<<<<

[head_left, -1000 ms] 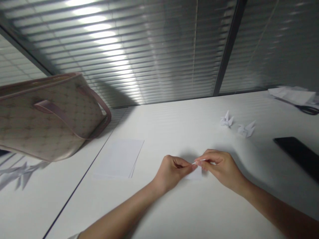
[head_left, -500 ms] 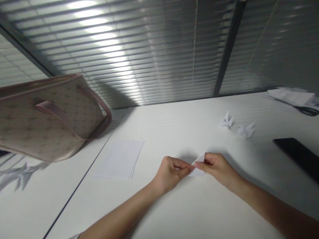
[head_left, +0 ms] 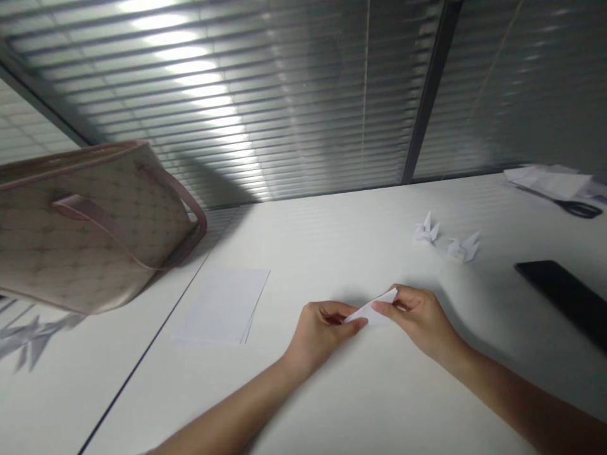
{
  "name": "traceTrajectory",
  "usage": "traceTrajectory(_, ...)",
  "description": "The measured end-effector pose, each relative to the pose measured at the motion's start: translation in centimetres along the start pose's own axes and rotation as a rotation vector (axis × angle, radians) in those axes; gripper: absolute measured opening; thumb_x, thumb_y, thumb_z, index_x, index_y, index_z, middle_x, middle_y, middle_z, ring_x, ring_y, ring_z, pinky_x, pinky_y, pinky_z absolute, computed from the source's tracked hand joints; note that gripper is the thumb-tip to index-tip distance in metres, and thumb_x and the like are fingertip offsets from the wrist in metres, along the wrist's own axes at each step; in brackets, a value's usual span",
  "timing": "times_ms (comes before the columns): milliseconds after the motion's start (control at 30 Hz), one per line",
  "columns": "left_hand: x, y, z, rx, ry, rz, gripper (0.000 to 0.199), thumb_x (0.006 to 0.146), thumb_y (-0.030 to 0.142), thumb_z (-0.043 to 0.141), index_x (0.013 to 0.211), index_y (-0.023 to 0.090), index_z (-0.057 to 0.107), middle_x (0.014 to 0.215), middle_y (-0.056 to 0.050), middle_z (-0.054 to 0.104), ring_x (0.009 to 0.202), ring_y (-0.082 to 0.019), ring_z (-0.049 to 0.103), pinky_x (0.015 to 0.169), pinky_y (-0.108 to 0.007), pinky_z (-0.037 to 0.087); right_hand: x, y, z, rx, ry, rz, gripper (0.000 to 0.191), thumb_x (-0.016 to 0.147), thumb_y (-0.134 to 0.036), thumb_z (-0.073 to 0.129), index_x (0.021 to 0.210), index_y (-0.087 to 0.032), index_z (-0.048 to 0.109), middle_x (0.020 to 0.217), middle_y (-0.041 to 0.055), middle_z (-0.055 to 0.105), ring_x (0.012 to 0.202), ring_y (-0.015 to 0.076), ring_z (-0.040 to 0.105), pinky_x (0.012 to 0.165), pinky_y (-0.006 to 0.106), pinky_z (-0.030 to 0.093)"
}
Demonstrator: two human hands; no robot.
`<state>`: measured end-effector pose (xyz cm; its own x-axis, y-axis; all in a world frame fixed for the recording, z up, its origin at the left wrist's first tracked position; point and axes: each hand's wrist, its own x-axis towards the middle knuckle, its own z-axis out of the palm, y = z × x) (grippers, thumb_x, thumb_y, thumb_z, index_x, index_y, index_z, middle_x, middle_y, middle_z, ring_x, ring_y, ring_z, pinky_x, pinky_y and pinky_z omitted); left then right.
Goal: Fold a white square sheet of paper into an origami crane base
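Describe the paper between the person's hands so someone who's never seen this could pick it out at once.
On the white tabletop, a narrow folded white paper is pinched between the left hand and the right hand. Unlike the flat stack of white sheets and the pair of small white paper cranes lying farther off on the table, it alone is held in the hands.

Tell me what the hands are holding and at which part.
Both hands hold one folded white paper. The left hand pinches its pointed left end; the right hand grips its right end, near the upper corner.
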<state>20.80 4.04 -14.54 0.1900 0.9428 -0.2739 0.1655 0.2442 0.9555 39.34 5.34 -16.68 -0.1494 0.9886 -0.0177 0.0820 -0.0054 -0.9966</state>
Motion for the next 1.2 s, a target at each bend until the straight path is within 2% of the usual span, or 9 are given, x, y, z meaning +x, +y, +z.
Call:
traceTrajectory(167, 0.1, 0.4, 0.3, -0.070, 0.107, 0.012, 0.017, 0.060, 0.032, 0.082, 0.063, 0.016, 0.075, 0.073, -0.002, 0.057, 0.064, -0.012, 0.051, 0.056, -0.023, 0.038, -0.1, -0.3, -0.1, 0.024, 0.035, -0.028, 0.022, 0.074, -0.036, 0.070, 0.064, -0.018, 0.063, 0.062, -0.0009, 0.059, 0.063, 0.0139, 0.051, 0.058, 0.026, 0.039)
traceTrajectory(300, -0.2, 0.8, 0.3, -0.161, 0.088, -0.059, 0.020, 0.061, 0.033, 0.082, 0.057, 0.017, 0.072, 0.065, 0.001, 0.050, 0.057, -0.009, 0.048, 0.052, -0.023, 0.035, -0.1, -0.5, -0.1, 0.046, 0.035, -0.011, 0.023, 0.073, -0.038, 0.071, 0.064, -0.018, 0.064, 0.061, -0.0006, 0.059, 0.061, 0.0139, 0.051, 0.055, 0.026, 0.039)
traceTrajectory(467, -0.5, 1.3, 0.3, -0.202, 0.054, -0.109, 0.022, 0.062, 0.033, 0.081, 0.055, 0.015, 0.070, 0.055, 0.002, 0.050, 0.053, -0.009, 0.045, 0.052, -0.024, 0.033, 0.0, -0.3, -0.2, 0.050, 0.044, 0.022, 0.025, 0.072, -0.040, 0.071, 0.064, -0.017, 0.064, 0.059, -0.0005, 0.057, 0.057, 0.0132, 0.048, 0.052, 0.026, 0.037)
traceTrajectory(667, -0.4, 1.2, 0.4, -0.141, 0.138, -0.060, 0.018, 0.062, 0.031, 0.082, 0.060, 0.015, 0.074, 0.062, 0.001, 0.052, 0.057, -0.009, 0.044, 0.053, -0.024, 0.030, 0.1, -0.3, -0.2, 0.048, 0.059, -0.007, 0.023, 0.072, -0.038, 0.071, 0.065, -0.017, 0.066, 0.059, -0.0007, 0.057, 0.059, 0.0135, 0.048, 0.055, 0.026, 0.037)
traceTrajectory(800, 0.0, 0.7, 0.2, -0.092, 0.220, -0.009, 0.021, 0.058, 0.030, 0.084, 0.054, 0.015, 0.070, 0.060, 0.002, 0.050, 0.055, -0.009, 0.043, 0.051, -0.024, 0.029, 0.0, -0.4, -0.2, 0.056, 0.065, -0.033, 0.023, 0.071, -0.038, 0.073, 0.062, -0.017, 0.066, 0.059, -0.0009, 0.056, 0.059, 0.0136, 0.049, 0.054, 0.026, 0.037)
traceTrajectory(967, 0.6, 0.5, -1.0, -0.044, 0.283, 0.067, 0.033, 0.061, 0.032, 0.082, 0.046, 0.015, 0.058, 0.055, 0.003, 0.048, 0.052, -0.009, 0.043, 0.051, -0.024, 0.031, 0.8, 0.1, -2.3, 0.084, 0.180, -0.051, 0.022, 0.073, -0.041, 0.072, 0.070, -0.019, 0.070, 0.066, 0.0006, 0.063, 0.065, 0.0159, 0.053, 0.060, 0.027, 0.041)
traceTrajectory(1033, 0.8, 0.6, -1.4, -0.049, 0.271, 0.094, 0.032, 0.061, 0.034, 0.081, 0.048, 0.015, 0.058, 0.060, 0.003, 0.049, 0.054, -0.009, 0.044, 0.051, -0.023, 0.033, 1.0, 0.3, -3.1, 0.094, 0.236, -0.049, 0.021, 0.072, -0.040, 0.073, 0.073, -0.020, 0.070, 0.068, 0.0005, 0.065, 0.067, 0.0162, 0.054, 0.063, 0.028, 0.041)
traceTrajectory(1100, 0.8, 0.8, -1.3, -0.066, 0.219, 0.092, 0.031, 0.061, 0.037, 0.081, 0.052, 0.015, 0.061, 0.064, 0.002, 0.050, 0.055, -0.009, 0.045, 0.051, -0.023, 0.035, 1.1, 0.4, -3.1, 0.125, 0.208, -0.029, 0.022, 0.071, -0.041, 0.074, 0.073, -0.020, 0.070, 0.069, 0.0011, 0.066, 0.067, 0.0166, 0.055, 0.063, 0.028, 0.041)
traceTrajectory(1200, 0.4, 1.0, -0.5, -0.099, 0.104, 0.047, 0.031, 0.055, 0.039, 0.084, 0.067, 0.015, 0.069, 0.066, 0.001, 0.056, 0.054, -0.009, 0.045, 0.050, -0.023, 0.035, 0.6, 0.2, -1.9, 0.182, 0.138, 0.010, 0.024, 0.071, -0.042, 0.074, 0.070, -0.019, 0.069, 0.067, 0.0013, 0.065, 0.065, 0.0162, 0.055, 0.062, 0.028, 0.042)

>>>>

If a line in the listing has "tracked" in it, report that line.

  "description": "The measured end-effector pose, each relative to the pose measured at the motion's start: translation in centimetres along the start pose's own axes and rotation as a rotation vector (axis × angle, radians) in those axes; gripper: absolute measured opening; thumb_x, thumb_y, thumb_z, index_x, index_y, index_z, middle_x, middle_y, middle_z, ring_x, ring_y, ring_z, pinky_x, pinky_y, pinky_z absolute, computed from the source's tracked hand joints; note that gripper is the thumb-tip to index-tip distance in metres, and thumb_x and the like are fingertip offsets from the wrist in metres, along the wrist's own axes at each step; in brackets, a value's usual span",
`<state>`: measured end-effector pose (xyz cm; its own x-axis, y-axis; all in a world frame fixed for the recording, z up, its origin at the left wrist's first tracked position; point and axes: each hand's wrist, its own x-axis towards the middle knuckle, its own z-axis out of the palm, y = z × x) (grippers, thumb_x, thumb_y, thumb_z, index_x, index_y, index_z, middle_x, middle_y, middle_z, ring_x, ring_y, ring_z, pinky_x, pinky_y and pinky_z omitted); left then right.

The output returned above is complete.